HMPLMD: Handwritten Malayalam palm leaf manuscript dataset

BJ Bipin Nair; N Shobha Rani

doi:10.1016/j.dib.2023.108960

. 2023 Feb 8;47:108960. doi: 10.1016/j.dib.2023.108960

HMPLMD: Handwritten Malayalam palm leaf manuscript dataset

BJ Bipin Nair ^1,^⁎, N Shobha Rani ^1,^⁎

PMCID: PMC9938152 PMID: 36820128

Abstract

The realization of high recognition rates of degraded documents such as palm leaf manuscripts primarily relies on document enhancement. Advancement of deep learning models in the process of document enhancement plays a major role among non-deep learning models or thresholding methods. Preparation of readily available ground truth data for creation of deep learning models is of paramount importance as it is highly time consuming task. The ground truth dataset preparation involves greater complexities as ancient documents are affected with degradations such as fungi, humidity, uneven illumination, discoloration, holes, cracks, and other damages. We propose a Handwritten Malayalam Palm Leaf Manuscript Dataset (HMPLMD) and its ground truth data aspiring for advancements in the field of palm leaf image analysis. We employ the palm leaf manuscripts of Kambaramayanam and Jathakas for the sake of experimentations. The proposed ground truth samples of degraded palm leaves plays a crucial role in creation of specialized deep/transfer learning models to handle challenges related to binarization.

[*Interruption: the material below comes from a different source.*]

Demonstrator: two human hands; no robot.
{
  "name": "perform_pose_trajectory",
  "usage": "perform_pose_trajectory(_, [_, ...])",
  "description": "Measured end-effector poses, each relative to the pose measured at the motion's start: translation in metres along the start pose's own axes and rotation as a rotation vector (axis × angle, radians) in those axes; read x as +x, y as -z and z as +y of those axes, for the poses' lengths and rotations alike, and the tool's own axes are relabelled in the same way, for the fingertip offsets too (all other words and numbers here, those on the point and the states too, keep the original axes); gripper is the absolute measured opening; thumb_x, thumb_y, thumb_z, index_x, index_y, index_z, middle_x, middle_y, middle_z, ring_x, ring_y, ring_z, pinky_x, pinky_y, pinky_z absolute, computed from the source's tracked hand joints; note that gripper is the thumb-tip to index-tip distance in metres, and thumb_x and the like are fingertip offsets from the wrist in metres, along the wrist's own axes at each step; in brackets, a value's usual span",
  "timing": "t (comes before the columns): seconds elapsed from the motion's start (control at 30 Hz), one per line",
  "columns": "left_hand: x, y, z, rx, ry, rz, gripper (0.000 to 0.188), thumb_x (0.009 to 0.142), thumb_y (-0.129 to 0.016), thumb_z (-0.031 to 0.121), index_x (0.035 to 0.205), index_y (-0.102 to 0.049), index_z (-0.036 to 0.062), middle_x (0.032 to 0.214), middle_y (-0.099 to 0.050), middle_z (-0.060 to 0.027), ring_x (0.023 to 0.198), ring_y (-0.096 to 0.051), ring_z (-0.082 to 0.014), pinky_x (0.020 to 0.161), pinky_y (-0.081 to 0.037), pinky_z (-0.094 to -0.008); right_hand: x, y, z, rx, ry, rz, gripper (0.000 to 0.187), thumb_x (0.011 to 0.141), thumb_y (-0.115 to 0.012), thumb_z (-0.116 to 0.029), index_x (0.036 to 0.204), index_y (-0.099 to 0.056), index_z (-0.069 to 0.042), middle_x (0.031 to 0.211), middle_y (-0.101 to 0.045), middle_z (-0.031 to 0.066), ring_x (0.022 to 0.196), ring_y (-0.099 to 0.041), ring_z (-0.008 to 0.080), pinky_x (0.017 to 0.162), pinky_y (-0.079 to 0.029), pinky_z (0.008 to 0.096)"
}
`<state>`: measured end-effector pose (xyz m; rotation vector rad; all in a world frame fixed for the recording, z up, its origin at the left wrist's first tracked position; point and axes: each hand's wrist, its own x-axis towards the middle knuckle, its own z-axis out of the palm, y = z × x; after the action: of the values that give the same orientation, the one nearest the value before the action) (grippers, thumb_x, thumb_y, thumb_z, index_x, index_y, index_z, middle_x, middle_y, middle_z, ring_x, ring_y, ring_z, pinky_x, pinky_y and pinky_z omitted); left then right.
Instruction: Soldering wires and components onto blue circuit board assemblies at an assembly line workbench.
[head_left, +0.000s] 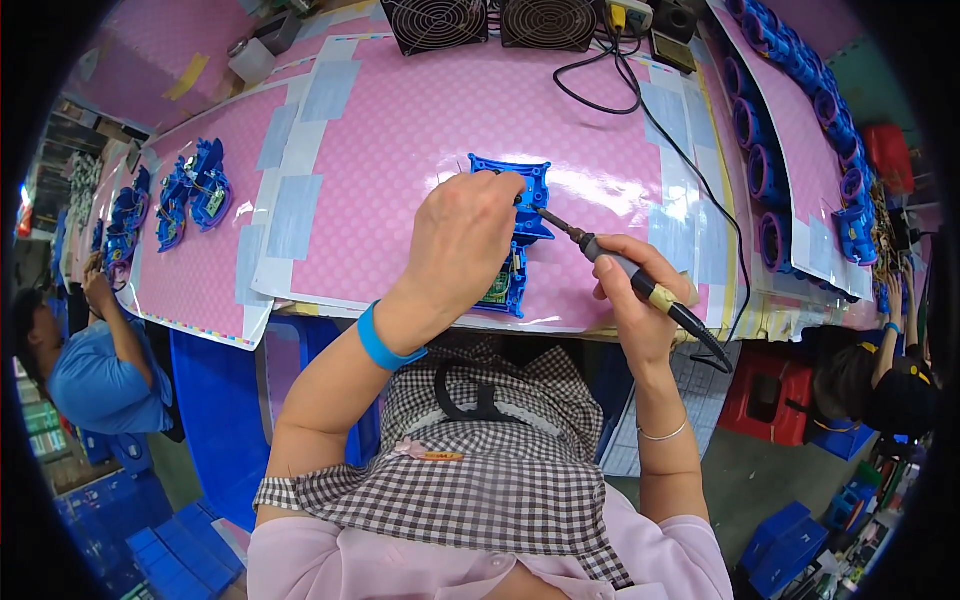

Keywords: Binarization, Malayalam, Sauvola, Ground truth, Photoshop

Specifications Table

Subject	HMPLMD: Handwritten Malayalam Palm Leaf Manuscript Dataset
Specific subject area	Palm leaf manuscript enhancement, document binarization;
Type of data	Table Image Figure
How the data were acquired	A group of four individuals have been deployed to capture the datasets. Entire dataset is splitting into two groups to adapt two different imaging modalities during image acquisition. The first group of palm leaf datasets are acquired using NIKON D3400 DSLR camera mounted on a tripod and iPhone 13 mounted on a tripod for the second group of datasets. The manuscripts are arranged in an ordered sequence in batches of two to four manuscripts to take the pictures from each bundle. After all the images are captures, the digitized images are segregated into two folders based on imaging modality followed. Later images are split into individual palm leaves using cropping tool of image editing software.
Data format	Raw palm leaf manuscripts with degradations and its cleaned samples in .jpg format.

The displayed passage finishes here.